I suoi sostenitori insistono che i trattati unificherebbero procedure per un commercio pari al 70% dell’economia mondiale, ma nessuno è però in gradi di quantificare l’indeterminato vantaggio economico.

L’opposizione (compatta) dei sindacati si basa invece su precedenti come il Nafta che negli anni 90 siglò la cooperazione fra Canada Usa e Messico, coincidendo con una massiccia delocalizzazione, la crescita della disoccupazione americana e vantaggi economici concentrati ai piani alti delle corporation.
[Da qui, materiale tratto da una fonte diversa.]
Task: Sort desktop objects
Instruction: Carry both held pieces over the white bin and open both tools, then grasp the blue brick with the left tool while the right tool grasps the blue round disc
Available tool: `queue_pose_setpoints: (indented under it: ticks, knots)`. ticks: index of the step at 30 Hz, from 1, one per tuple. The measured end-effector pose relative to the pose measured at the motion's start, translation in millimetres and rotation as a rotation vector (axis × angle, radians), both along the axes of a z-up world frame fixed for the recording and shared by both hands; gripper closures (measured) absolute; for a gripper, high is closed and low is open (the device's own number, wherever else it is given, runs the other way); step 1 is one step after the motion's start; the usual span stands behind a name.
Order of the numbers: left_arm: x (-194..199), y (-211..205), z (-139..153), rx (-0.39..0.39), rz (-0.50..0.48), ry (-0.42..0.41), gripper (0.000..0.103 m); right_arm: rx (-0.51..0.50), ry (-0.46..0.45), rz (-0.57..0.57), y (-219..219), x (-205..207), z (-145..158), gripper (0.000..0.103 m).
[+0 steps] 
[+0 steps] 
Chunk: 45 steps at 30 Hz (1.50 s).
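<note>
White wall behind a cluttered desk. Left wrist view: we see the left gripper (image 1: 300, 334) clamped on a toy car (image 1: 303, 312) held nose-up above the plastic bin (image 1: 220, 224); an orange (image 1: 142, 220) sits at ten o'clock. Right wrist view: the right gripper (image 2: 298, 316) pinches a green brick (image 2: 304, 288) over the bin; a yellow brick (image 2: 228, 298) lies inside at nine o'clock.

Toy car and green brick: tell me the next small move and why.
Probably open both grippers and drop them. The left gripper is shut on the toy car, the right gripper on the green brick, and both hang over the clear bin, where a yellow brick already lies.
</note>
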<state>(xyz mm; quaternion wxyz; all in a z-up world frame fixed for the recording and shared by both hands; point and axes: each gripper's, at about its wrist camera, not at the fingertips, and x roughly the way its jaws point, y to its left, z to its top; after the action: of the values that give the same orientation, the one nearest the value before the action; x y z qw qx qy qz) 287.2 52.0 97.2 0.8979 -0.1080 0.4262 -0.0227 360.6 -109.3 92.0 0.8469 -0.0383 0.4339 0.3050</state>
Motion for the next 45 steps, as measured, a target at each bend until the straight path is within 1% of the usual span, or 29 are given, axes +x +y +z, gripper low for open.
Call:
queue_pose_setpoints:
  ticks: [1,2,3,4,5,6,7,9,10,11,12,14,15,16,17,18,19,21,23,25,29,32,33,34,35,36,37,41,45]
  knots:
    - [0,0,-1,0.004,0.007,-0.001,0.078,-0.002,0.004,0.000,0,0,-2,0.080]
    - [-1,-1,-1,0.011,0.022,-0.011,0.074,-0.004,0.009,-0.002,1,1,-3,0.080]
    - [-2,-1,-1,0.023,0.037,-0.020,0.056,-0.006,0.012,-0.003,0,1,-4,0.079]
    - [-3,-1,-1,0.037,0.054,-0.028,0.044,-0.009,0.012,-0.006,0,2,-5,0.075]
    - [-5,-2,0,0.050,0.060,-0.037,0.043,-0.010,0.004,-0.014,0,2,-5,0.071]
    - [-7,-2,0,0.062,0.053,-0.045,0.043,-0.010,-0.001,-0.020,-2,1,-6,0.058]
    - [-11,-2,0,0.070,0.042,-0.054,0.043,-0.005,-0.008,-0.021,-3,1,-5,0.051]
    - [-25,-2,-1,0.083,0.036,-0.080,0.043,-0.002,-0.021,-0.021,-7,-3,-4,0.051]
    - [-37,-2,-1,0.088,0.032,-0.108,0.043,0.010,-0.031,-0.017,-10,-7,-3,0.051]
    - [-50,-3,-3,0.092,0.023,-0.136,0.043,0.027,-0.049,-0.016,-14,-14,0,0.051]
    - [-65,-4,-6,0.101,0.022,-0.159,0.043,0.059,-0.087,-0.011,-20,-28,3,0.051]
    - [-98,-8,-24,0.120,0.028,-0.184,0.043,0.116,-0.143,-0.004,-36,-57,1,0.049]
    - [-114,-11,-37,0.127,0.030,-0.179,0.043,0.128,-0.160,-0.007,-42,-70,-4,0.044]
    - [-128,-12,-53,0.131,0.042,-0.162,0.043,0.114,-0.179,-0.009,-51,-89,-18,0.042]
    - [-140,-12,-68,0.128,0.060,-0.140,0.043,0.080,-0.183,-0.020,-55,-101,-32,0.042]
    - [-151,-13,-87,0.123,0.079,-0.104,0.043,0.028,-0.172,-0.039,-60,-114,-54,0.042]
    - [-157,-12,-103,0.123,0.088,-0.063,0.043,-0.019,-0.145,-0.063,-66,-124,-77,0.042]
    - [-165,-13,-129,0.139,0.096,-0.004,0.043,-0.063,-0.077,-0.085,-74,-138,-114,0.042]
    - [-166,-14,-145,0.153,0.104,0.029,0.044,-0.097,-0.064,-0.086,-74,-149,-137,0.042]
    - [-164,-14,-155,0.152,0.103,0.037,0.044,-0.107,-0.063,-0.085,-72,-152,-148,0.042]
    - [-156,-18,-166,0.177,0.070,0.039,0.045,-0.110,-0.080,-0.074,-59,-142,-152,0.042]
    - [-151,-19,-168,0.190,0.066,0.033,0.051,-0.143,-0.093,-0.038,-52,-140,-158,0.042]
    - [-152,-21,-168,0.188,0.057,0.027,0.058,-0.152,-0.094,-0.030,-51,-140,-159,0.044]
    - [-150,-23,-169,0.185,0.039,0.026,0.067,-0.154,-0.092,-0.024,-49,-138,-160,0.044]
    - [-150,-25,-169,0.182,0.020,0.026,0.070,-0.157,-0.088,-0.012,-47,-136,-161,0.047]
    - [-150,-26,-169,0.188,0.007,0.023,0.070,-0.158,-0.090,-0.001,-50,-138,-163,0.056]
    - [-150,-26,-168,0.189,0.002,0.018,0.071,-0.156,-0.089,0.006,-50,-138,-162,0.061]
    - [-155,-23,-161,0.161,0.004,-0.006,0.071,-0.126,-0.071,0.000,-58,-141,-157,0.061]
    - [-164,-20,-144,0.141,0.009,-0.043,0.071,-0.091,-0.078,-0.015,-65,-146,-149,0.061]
Robert Reich, economista progressista che pure da ministro del lavoro di Bill Clinton alla firma del Nafta aveva presieduto, avverte ora che ulteriori agevolazioni per le imprese devono essere subordinate a riforme volte a correggere l’insostenibile forbice sociale.

«L’idea che si possa cancellare la globalizzazione e diminuire il commercio è semplicemente sbagliata» ha ribattuto Obama. «Quel treno è già partito». Una conferma agli occhi di molti scettici, che i trattati serviranno semplicemente da infrastruttura su cui imbastire le prossime fasi di una globalizzazione liberista.

Più che quelle economiche, sembrano plausibili le motivazioni politiche, ovvero la necessità di tutelare una supremazia geopolitica americana. Non è casuale in questo senso l’assenza della Cina (e della Russia, del Brasile e dell’India) dalla lista degli interlocutori.

E a questo riguardo Obama non si stanca di ripetere: «Se non saranno direttive americane a disciplinare il futuro del commercio, allora saranno regole cinesi».

Dalla United Fruit però, alla Halliburton, la via americana all’egemonia è sempre passata dalla connivenza politica con le multinazionali; si tratta di precedenti che sembrerebbero giustificare quantomeno i timori di un futuro scritto ancora una volta più in funzione dei mercati, anziché delle persone.